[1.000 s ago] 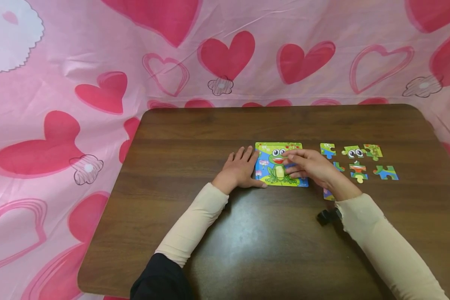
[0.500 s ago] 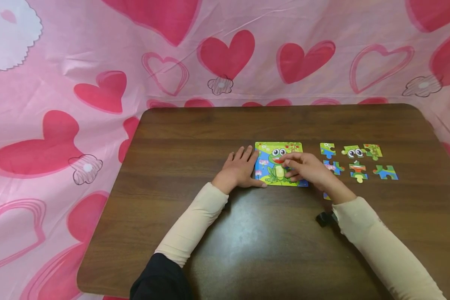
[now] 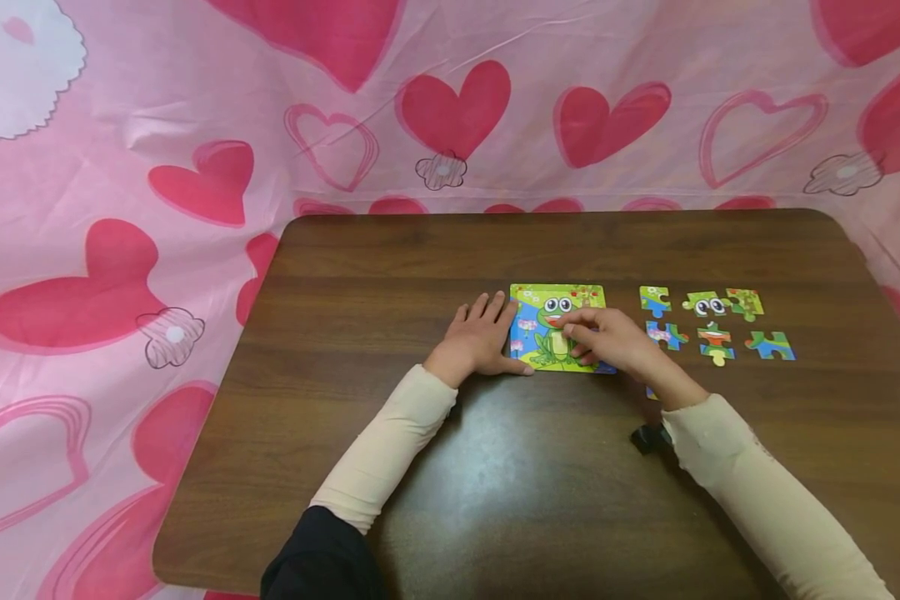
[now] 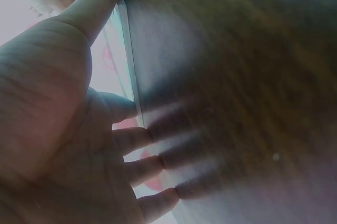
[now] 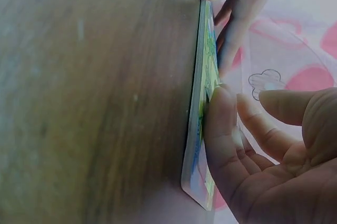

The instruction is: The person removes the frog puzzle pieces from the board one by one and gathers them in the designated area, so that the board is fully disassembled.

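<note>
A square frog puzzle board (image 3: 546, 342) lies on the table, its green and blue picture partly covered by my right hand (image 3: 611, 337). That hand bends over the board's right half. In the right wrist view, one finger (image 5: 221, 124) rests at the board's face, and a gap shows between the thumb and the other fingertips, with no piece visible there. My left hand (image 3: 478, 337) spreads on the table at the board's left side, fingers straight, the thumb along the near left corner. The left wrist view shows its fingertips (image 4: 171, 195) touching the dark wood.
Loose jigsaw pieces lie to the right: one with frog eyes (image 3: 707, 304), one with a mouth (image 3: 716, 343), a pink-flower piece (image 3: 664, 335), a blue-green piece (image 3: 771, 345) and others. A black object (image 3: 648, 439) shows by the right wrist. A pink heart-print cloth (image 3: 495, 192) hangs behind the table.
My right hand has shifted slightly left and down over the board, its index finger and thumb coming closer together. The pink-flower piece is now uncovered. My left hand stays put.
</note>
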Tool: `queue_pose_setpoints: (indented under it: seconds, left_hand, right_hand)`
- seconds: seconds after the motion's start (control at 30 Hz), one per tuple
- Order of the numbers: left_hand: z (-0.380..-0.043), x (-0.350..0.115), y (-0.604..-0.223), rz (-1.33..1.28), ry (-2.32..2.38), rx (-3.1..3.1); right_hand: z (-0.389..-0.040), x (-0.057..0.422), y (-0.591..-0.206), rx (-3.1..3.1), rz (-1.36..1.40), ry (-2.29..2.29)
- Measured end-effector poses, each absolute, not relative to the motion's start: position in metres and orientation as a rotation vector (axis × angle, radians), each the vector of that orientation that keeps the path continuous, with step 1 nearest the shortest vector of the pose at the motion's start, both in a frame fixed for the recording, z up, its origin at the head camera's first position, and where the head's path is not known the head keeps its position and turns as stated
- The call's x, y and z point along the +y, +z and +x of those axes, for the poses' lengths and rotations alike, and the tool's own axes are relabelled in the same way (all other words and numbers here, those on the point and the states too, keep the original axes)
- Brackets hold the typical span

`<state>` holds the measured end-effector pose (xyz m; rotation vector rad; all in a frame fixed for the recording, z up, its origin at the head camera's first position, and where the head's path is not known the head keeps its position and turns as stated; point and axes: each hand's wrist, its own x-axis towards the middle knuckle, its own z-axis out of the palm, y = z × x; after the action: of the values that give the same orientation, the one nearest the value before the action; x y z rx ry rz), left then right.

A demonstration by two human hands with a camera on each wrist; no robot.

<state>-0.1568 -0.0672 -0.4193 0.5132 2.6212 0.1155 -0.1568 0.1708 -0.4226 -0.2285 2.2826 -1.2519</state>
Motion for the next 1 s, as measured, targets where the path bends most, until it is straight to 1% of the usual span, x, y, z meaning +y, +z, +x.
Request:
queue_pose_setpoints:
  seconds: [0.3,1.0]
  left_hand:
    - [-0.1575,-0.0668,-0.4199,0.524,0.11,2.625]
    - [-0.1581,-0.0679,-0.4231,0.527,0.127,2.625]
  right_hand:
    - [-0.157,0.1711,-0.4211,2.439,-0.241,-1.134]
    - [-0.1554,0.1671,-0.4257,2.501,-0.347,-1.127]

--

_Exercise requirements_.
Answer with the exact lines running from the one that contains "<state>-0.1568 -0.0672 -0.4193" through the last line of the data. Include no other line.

_Exercise result_.
<state>-0.1568 -0.0672 -0.4193 0.5132 2.6212 0.1155 -0.1568 0.1708 -0.4226 -0.2285 2.2826 -1.2519</state>
Motion for the next 1 s, as measured, targets where the path bends most, until it is straight to 1% of the usual span, x, y, z meaning +y, +z, +x.
Request:
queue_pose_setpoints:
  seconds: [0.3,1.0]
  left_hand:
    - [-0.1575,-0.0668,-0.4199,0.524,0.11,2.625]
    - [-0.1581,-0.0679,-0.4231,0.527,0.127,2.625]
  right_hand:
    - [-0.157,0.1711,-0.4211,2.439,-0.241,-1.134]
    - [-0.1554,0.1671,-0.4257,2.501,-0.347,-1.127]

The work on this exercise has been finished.